A smartphone app developer has agreed to settle charges by the Federal Trade Commission and the New Jersey Attorney General that it lured consumers into downloading its “rewards” app, saying it would be free of malware, when the app’s main purpose was actually to load the consumers’ mobile phones with malicious software to mine virtual currencies for the developer.

The Ohio-based defendants behind the app, called “Prized,” agreed to a settlement that will permanently ban them from creating and distributing malicious software.

“Hijacking consumers’ mobile devices with malware to mine virtual currency isn’t just deplorable; it’s also illegal,” said Jessica Rich, Director of the FTC’s Bureau of Consumer Protection. “These scammers are now prohibited from trying such a scheme again.”

The defendants, Equiliv Investments and Ryan Ramminger, began marketing the Prized app around February 2014, making it available in the Google Play Store, Amazon App Store and others. Thousands of consumers downloaded the app believing they could earn points for playing games or downloading affiliated apps and then spend those points on rewards such as clothes, gift cards and other items. Consumers were promised that the downloaded app would be free from malicious software – malware – or viruses, according to the complaint.

What consumers got instead, according to the complaint, was an app that contained malware that took control of the device’s computing resources to “mine” for virtual currencies like DogeCoin, LiteCoin and QuarkCoin.

Virtual currencies are created by solving complex mathematical equations, and the complaint alleges that the app attempted to harness the power of many users’ devices to solve the equations more quickly, thus generating virtual currency for the defendants. The use of that power caused the device’s battery to drain faster and recharge more slowly, and to burn through consumers’ monthly data plans.

“Consumers downloaded this app thinking that at the very worst it would not be as useful or entertaining as advertised,” said Acting New Jersey Attorney General John J. Hoffman. “Instead, the app allegedly turned out to be a Trojan horse for intrusive, invasive malware that was potentially damaging to expensive smartphones and other mobile devices.”      

The complaint in the case alleges that the defendants violated both the FTC Act and the New Jersey Consumer Fraud Act. In addition to the ban on creating and distributing malicious software, the court order also requires the defendants to destroy all information about consumers that they collected through the marketing and distribution of the app.

The settlement also includes a $50,000 monetary judgment against the defendants payable to the state of New Jersey, of which $44,800 is suspended upon payment of $5,200 and compliance with the injunctive provisions of the stipulated order.

This case is part of the FTC’s ongoing work to protect consumers taking advantage of new and emerging financial technology, also known as FinTech.
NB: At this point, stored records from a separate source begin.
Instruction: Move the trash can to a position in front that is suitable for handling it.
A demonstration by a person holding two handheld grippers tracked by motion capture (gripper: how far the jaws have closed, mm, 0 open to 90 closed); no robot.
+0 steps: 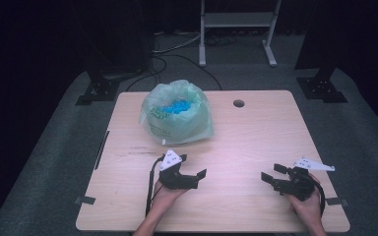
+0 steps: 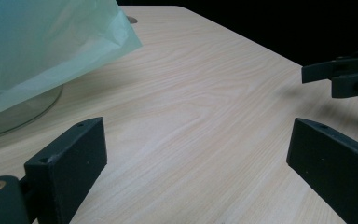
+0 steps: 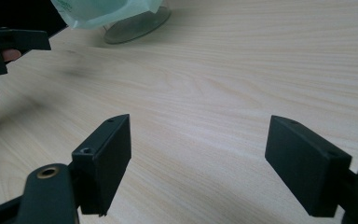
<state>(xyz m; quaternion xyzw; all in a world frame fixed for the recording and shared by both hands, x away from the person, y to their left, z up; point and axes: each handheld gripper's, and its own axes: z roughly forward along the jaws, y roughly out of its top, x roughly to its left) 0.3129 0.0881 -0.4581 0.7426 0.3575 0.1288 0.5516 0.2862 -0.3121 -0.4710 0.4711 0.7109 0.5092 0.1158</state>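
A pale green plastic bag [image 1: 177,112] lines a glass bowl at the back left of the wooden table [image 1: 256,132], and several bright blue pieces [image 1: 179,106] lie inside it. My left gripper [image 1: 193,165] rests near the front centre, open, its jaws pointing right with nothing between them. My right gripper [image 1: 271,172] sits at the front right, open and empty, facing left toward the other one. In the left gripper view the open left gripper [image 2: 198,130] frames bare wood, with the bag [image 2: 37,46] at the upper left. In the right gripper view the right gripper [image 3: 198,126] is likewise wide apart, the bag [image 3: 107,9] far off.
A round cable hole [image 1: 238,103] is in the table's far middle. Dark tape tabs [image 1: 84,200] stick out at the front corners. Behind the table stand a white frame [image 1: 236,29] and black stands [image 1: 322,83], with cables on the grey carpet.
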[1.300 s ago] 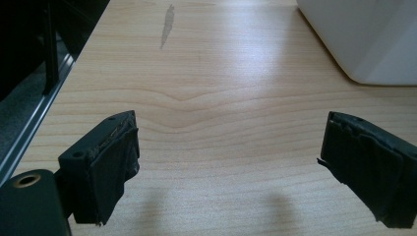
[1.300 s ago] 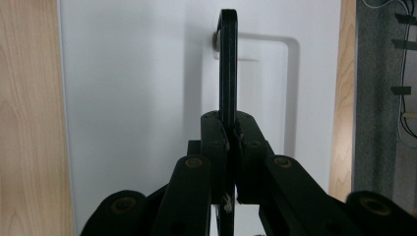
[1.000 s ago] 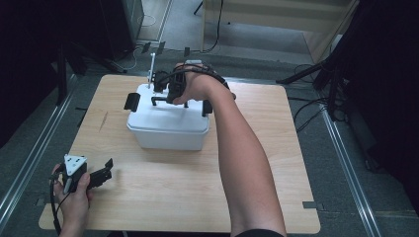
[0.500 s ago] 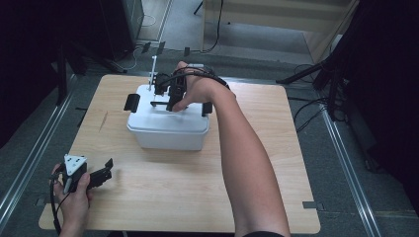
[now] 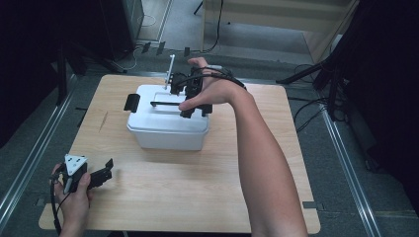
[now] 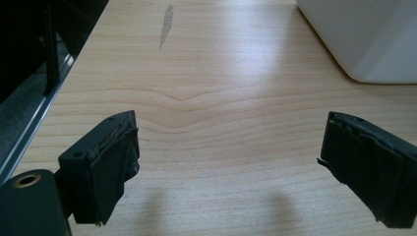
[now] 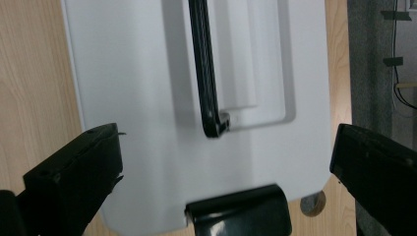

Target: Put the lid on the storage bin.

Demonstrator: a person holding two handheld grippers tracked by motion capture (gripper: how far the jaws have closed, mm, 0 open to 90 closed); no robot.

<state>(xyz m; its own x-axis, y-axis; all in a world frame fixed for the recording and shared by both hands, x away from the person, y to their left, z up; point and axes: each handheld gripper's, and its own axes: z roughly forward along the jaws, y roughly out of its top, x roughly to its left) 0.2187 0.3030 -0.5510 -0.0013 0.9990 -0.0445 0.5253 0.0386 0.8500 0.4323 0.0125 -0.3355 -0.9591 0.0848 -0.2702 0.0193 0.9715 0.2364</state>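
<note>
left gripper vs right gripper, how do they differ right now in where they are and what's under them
The left gripper sits low at the near left corner of the table, over bare wood; the right gripper hangs above the white box, over its lid and black handle. The left gripper points across the table toward the box; the right gripper looks down on the lid. Both have open jaws with nothing between them.
</note>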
As technological advances expand the ways consumers can store, share, and spend money, the FTC is working to keep consumers protected while encouraging innovation for consumers’ benefit.

The Commission vote authorizing the staff to file the complaint and approving the proposed stipulated court order was 5-0. The FTC and state of New Jersey filed the complaint and order in the U.S. District Court for the District of New Jersey.